I didn’t want to reach out to my dad for this. I didn’t want to admit defeat to a Titan that never lost.
That was the thing about my dad: His love came second to the victories.
I learned that pretty quickly when I was younger. While the other guys had freedom until we hit fourteen and were sent off to the mountains to learn the family secrets, I was already submerged, head under water.
I had been bred to be the Clave’s Golden Boy, and the way to my dad’s black fucking heart was out showing the others, even my brothers.
Every summer, the heat would swell up to the hundreds, and everyone would be outside but me. The Hunt used to include your whole family back then. Of course, us four boys would be accompanied by our nannies all weekend and purposely pointed in the opposite direction of harm.
Some harm might have done us some good. We all needed a blow to our ego to keep us in place. Now we all acted like untouchable fucking kings of the island, when the island was really just an upside down cross on fire.
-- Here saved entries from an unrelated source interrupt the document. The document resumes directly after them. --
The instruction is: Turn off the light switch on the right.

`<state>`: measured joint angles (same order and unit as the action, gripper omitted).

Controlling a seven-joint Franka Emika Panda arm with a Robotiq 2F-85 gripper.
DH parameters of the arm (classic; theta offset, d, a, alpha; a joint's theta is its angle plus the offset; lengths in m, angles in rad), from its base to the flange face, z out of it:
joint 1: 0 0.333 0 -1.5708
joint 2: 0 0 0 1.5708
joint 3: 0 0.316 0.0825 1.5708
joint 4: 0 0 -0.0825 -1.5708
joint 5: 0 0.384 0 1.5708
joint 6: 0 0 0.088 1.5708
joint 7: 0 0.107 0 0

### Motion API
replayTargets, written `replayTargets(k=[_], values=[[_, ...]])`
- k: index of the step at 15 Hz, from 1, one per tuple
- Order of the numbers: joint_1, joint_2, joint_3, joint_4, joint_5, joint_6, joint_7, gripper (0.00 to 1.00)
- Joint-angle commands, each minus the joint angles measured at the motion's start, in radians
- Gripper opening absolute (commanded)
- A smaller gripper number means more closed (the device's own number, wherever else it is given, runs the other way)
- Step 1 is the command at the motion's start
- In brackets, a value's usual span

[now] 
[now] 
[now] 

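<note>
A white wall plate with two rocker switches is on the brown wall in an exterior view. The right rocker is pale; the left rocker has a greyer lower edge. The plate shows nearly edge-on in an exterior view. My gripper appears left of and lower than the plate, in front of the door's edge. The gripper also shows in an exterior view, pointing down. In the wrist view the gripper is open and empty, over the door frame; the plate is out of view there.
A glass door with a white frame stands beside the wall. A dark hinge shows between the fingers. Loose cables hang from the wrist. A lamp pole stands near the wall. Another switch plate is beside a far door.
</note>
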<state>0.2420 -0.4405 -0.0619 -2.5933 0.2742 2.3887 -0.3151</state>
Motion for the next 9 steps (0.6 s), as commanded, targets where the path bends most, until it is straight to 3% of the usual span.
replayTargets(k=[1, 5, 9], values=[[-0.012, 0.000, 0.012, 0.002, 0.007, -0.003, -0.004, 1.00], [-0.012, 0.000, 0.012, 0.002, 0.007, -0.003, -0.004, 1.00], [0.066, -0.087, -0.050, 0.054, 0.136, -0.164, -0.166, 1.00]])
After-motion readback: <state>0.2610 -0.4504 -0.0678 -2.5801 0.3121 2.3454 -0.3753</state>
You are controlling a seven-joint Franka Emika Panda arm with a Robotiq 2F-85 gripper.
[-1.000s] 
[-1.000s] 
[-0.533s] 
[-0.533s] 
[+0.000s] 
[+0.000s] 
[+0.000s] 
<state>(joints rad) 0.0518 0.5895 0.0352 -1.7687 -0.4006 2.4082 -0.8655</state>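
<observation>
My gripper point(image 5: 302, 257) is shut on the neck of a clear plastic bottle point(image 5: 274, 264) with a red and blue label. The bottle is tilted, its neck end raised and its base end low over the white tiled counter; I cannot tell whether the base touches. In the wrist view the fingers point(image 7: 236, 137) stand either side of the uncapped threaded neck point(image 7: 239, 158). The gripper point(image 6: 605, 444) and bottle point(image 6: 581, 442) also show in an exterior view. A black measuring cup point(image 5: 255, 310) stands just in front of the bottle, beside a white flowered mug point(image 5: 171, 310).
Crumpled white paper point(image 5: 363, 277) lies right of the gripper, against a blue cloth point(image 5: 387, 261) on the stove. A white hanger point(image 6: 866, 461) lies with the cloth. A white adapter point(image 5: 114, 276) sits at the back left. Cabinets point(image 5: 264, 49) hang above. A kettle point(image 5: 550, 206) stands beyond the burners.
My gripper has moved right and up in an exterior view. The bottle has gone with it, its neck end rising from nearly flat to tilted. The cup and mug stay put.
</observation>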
I was the reason the Hunt was no longer family friendly, when I picked up a gun and we all learned I had natural aim. Everyone smiled and laughed to themselves when they realized I was never aiming for one of their marks on the loose, but at my nanny, who vetoed cookies after midnight.
If I was going to be the Golden Boy, I was going to get what I wanted out of it. After that, no one dared to question my wants or needs.
Except my father.
He didn’t care what you needed or wanted; he was recklessly himself all the time.
Cold.
Heartless.
Setting a standard so high you can’t see it, never mind reach it.
My dad was old school and refused to respond to text messages. He would leave you unread if you even tried, so I waited for the ringing while I held my phone to my ear.
“What did you do now, Victory?” He said my name with this kind of smooth disappointment, like he regretted naming me that at all.
“I need you to look at this file. It’s all redacted…” Ignoring his chilly tone, I breezed by onto the point.
“Not worth looking into. Anything hidden that well isn’t worth digging up.”
I was trying to find any holes in his words for me to fall into, but he was just as solid as when my name hissed from his mouth.
“Not optional. It’s information I need. Justice Fritz was promoted to my desk, and I’ve made it my priority to know her weaknesses.”
“Leave this alone, Victory. I mean it.”
The line went dead before I could argue or build a case for why he should do what I wanted.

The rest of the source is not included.